Would the Real Tyler Cowen Please Stand Up?
Tyler Cowen has written several posts in favor of the bailouts. His argument goes something like this:
Note that even when the Fed “bails out” a large investment bank, or insurance company, they are checking a chain reaction which would likely spread to some commercial banks, thus bringing in deposit insurance as well, not to mention further bankruptcies. And that’s not even considering that Congress probably would have stepped in, I’m just looking at laws already on the books.
From this post here. He’s also argued that Milton Friedman would have been in favor of bailouts as way of preventing the money supply from dropping like it did at the beginning of the recession that would later become known as the Great Depression.

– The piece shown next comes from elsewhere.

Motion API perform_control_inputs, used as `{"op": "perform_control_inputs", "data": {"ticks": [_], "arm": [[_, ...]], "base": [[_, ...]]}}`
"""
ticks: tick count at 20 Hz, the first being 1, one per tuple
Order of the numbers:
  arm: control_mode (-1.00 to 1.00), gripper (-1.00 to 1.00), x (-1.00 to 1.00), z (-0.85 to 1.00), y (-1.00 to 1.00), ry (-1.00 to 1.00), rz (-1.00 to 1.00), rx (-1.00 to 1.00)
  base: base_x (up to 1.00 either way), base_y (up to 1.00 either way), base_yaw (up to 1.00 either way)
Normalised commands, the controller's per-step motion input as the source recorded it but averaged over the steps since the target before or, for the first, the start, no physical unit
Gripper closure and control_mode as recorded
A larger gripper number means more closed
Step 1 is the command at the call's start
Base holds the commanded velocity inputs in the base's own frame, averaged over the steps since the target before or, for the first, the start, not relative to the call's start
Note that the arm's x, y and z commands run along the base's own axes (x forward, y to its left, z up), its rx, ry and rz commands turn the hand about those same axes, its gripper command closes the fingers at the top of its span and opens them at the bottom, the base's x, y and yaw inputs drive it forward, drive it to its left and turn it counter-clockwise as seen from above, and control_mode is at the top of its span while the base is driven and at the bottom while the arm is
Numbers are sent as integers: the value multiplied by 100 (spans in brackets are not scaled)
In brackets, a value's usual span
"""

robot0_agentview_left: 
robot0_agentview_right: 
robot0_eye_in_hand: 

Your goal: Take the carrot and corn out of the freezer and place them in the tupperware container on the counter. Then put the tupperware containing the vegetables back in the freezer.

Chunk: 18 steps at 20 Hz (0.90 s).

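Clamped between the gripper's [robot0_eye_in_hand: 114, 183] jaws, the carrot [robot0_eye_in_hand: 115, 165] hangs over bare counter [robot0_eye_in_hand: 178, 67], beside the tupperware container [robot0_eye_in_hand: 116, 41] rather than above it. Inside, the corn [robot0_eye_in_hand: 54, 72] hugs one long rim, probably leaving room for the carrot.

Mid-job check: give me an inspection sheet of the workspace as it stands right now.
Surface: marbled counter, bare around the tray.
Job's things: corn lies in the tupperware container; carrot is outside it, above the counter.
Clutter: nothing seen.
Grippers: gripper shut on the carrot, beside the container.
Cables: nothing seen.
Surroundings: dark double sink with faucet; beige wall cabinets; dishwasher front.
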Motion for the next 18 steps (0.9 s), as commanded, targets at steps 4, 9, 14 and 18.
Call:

Problem is, this really doesn’t fit well with a recent New York Times article written about 8 months ago by Prof. Cowen. In that article Prof. Cowen argues that the bailout of Long Term Capital by the federal government created a problem with moral hazard. That upper management at similar companies felt embolden to take riskier investments so long as their failure would be perceived as threatening the global financial system.

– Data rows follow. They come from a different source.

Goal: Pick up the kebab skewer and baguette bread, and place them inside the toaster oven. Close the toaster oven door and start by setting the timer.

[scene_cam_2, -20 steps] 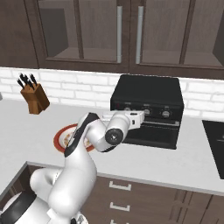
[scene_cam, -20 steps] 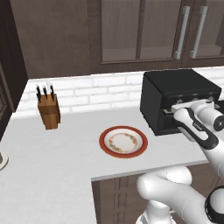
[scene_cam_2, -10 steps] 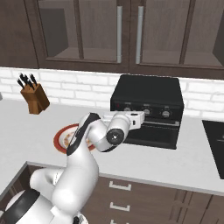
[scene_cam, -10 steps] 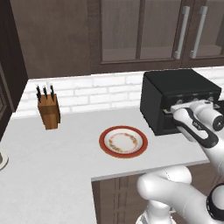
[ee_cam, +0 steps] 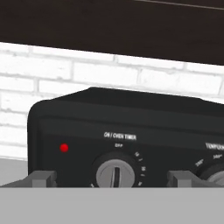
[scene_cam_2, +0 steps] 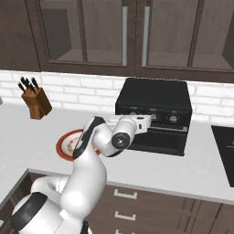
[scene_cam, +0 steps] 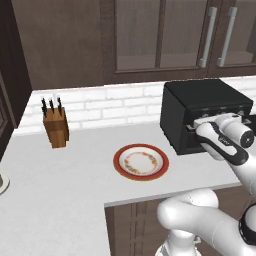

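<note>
The black toaster oven [scene_cam: 205,102] [scene_cam_2: 155,98] stands on the counter against the brick wall, and the toaster oven door [scene_cam_2: 160,140] looks shut. My gripper [scene_cam_2: 148,122] [scene_cam: 192,126] is open and held right at the oven's knob row. In the hand view the grey timer knob [ee_cam: 115,174] sits between my two fingertips [ee_cam: 41,178], centred in my gripper [ee_cam: 111,179], with a red light [ee_cam: 64,148] to its left. The kebab skewer and the baguette bread are hidden.
A red-rimmed plate [scene_cam: 140,161] [scene_cam_2: 68,144] lies bare on the counter left of the oven. A wooden knife block [scene_cam: 55,127] [scene_cam_2: 36,101] stands at the back left. Dark wall cabinets hang above. A black cooktop [scene_cam_2: 225,146] lies right of the oven.
</note>
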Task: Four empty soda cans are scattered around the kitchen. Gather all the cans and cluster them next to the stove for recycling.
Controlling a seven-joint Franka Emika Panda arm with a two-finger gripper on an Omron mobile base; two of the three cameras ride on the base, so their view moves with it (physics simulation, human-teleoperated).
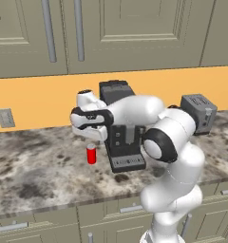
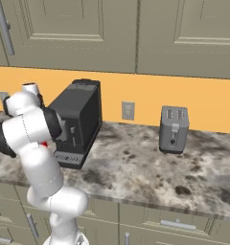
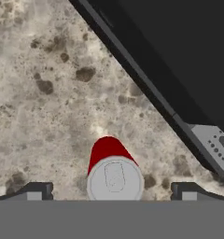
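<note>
- Red can (image 1: 91, 155) stands upright on the counter (image 1: 40, 166), mid-depth, just left of the coffee machine (image 1: 121, 142).
- Gripper (image 3: 112, 190) hangs directly above the can, fingers (image 3: 37, 190) spread wide to either side, touching nothing.
- Toaster (image 2: 173, 129) sits toward the back edge, well to the right.

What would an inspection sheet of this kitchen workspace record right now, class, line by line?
Surface: mottled stone counter.
Job's things: one red soda can upright on the counter, left of the coffee machine.
Clutter: coffee machine and toaster by the wall.
Grippers: gripper above the can, jaws open, one on either side of it in the hand view, not touching.
Cables: nothing seen.
Surroundings: orange wall, wall outlet, grey-green cabinets.
</note>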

In other words, a bailout today may very well necessitate larger bailouts in the future. In all of his recent defenses of the bailouts Prof. Cowen has side stepped the issue of perverse incentives and dynamic time inconsistency which could lead to future bailouts possibly of increasing magnitudes. These in turn could expand the size and scope of government. In other words, was the December 2008 Tyler Cowen more “libertarian” than the August 2009 Tyler Cowen or the other way around?